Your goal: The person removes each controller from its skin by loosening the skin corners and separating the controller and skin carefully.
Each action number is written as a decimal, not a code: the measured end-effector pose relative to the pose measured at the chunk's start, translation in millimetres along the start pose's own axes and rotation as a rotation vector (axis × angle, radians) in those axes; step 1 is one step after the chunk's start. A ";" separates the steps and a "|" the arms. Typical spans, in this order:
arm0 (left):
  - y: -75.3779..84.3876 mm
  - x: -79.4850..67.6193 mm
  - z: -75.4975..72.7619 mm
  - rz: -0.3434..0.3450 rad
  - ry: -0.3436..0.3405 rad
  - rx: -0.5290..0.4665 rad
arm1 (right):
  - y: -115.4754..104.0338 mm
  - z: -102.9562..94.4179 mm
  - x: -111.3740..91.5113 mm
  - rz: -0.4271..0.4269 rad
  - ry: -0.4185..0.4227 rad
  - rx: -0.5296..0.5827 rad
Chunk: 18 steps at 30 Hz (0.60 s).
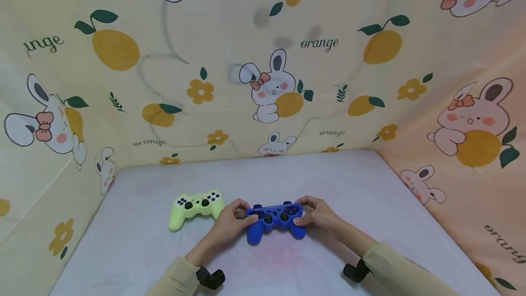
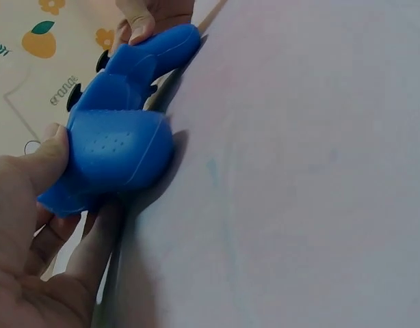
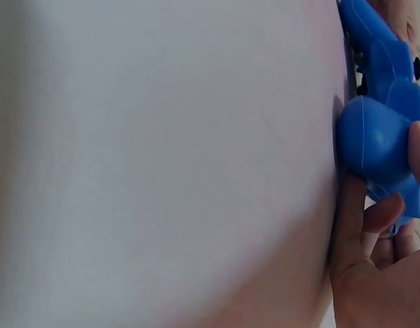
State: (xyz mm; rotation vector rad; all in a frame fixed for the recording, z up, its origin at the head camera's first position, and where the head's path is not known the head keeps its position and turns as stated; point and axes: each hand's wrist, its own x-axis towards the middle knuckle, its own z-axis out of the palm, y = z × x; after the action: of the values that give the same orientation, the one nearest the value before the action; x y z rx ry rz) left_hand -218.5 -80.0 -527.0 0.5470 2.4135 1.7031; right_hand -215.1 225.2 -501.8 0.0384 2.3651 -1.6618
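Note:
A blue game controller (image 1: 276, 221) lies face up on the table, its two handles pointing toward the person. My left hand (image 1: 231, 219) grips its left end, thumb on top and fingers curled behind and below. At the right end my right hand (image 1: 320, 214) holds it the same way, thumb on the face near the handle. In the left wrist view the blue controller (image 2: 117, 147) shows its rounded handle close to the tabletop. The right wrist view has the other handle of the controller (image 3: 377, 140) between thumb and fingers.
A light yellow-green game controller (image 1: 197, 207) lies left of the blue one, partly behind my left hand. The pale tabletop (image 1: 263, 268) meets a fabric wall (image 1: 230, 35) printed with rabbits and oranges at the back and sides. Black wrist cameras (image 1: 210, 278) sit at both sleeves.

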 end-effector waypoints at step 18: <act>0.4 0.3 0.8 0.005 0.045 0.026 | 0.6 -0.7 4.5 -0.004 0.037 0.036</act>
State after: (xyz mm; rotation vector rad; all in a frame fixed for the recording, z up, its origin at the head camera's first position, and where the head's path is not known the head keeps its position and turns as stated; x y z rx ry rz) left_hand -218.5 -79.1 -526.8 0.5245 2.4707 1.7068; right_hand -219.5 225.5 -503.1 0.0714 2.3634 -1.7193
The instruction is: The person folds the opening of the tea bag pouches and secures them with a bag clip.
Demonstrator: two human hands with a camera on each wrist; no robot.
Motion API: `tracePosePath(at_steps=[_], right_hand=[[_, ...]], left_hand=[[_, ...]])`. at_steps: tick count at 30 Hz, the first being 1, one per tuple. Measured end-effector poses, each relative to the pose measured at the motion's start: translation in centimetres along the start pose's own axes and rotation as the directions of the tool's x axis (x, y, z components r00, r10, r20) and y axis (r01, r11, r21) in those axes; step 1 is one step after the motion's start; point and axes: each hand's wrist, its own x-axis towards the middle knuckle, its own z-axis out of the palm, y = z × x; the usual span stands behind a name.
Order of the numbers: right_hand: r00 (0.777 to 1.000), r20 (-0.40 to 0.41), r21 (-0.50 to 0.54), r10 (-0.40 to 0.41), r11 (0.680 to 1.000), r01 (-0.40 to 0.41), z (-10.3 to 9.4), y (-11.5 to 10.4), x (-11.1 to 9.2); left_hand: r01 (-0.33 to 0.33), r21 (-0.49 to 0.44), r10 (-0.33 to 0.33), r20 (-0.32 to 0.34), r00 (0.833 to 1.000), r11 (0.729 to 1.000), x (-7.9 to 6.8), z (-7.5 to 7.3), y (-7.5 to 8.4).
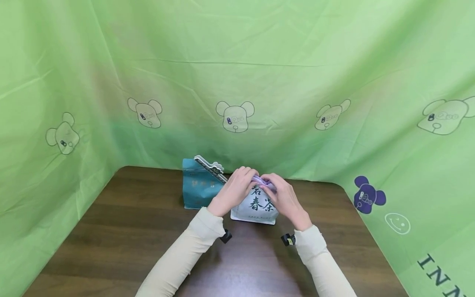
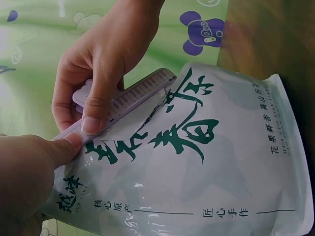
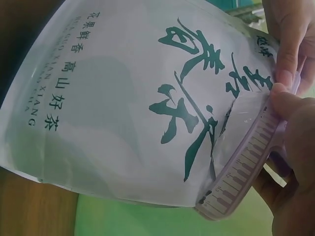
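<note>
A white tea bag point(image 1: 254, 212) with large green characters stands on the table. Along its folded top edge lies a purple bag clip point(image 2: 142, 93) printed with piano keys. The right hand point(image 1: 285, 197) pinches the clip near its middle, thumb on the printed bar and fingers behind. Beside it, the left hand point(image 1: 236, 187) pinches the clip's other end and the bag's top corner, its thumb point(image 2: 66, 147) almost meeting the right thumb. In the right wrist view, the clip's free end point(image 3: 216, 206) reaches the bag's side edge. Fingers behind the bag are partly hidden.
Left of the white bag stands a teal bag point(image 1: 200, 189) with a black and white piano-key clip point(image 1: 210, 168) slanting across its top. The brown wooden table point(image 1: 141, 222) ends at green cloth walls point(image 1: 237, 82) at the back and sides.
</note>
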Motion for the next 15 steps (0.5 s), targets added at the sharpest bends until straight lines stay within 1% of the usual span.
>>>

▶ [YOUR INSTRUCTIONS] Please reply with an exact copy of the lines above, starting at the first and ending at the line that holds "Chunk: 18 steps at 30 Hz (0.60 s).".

▶ [WRITTEN ANSWER]
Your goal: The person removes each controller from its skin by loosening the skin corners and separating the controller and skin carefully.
Each action number is written as a decimal, not a code: the measured end-effector pose relative to the pose measured at the chunk's start, translation in millimetres along the start pose's own axes and rotation as a rotation vector (axis × angle, radians) in those axes; step 1 is one step after the chunk's start. A ";" separates the steps and a "|" the arms. Typical spans, in this order:
arm0 (left):
  - y: -75.3779..84.3876 mm
  - x: -79.4850..67.6193 mm
  - z: -75.4975..72.7619 mm
  - rz: -0.3434..0.3450 rad
  - ry: -0.3436..0.3405 rad
  - rx: -0.5290..0.4665 rad
arm1 (right):
  - y: -115.4754..104.0338 mm
  - z: -102.9562..94.4179 mm
  - x: -111.3740..91.5113 mm
  - rz: -0.4271..0.4269 rad
  - ry: -0.4185..0.4227 rad
  - rx: -0.5296..0.5827 rad
Chunk: 18 steps at 30 Hz (0.60 s).

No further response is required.